Here, as described above, the inversion pulse voltage includes a positive electrolysis pulse voltage in which the electrode member 20 serves as an anode and the wire body 5 serves as a cathode, and the electrode member 20 serves as a cathode and the wire body 5 serves as a cathode. And a reverse electrolysis pulse voltage that serves as an anode.

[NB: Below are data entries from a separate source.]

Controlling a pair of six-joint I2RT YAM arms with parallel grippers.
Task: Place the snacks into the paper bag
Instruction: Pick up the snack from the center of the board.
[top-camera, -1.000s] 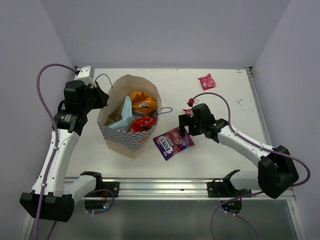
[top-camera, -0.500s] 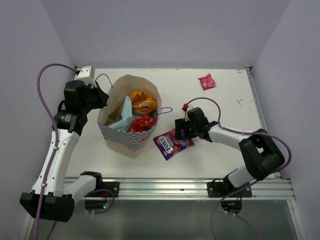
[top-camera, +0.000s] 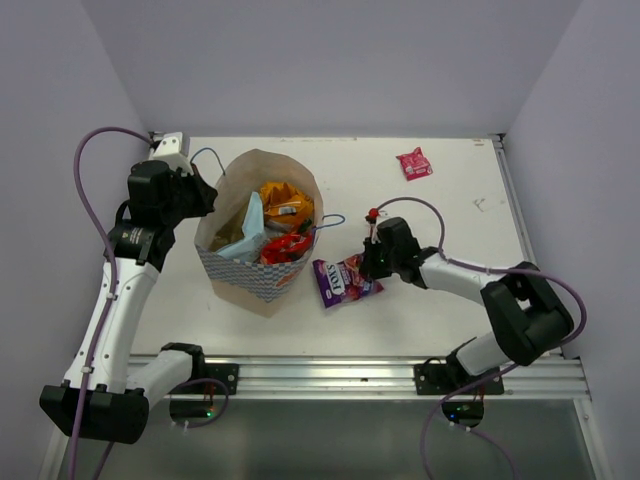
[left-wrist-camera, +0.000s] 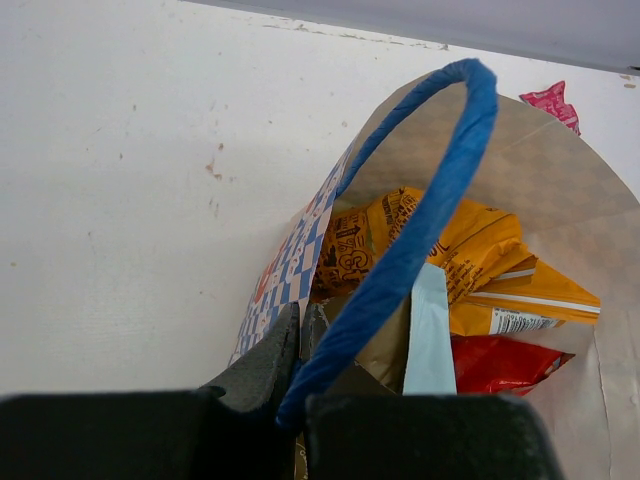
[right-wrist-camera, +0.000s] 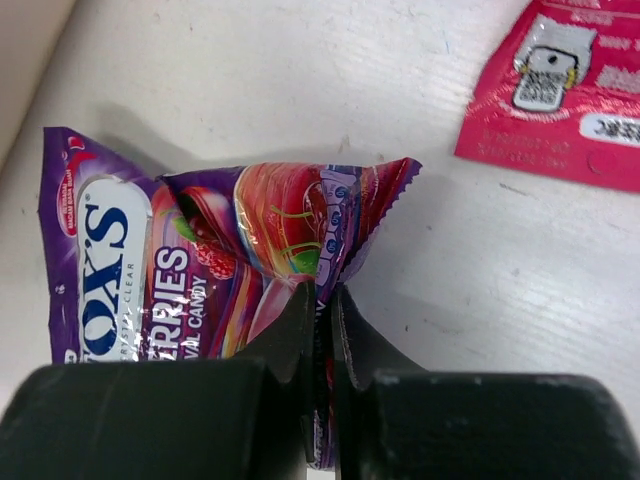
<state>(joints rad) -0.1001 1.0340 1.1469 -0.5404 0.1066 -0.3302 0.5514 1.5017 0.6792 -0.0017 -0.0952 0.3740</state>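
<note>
Right gripper (right-wrist-camera: 320, 300) clamped on one purple pack (right-wrist-camera: 200, 270); left gripper (left-wrist-camera: 300, 345) closed, seemingly pinching bag rim (left-wrist-camera: 300, 250).

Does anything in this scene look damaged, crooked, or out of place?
The purple pack is buckled into a fold where the right pincer pinches its edge. A pink packet lies alone at the table's far side, away from the paper bag.

Left arm stands raised from its base, elbow high, wrist angled toward the right. Left gripper (top-camera: 200, 193) jaws are closed together. Right arm reaches low and leftward, forearm near level. Right gripper (top-camera: 368, 262) jaws are pinched tight, pointing left.
</note>
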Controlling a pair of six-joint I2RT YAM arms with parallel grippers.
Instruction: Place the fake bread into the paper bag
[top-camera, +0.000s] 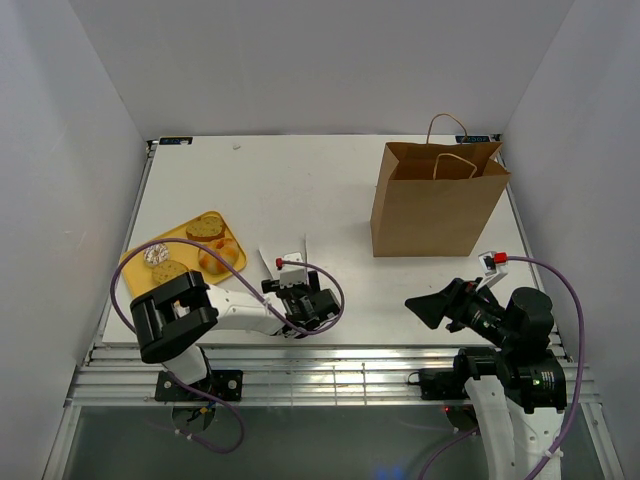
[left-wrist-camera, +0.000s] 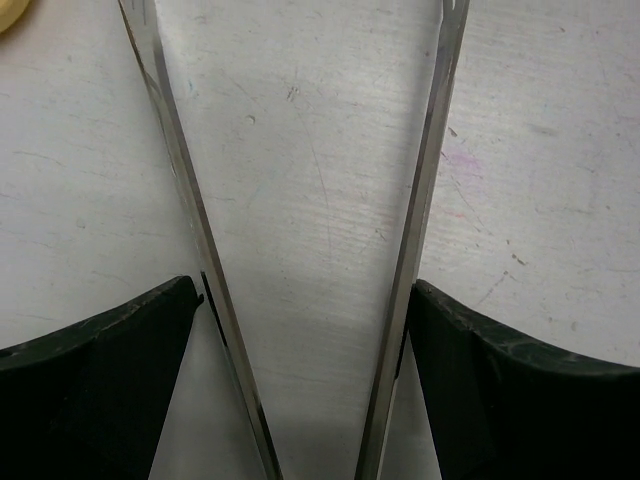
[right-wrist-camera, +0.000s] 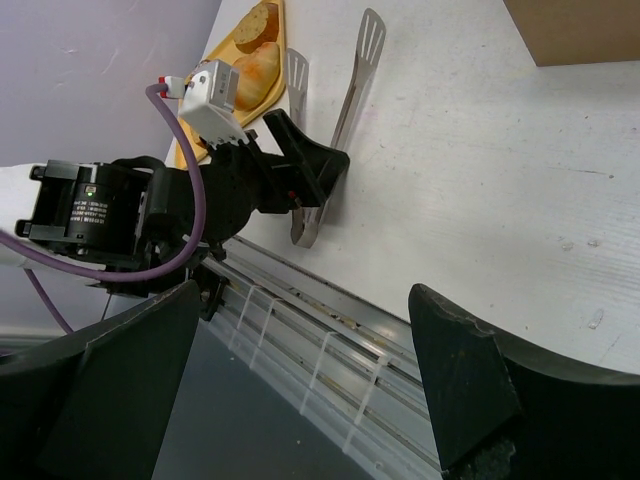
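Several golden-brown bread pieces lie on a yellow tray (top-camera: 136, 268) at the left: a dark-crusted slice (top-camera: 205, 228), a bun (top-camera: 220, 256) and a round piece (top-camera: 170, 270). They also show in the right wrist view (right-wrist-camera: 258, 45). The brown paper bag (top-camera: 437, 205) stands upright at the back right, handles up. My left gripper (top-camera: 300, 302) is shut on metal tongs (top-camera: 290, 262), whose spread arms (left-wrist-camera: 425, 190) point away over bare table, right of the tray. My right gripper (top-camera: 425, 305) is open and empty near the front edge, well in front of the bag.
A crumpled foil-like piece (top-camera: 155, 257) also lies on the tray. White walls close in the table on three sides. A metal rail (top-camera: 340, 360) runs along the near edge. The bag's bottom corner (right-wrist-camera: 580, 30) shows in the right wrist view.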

That is, the plating layer 11 including the abrasive grains 15 is deposited on the surface of the wire body 5 by applying a positive electrolysis pulse voltage, while the plating layer 11 is peeled off by applying the reverse electrolysis pulse voltage. It has become. At this time, a portion of the plated layer 11 that is close to the electrode member 20, that is, a portion that is stacked on the top portions of the plurality of abrasive grains 15 is peeled off preferentially.
Accordingly, as shown in FIG. 2 (b), the base end side portions of the plurality of abrasive grains 15 forming the abrasive grain group are firmly fixed to the wire body 5 by the plating layer 11, while the abrasive grain group is It is possible to improve the cutting ability or cutting ability of the abrasive grains 15 by exposing at least the top portions of the abrasive grains 15.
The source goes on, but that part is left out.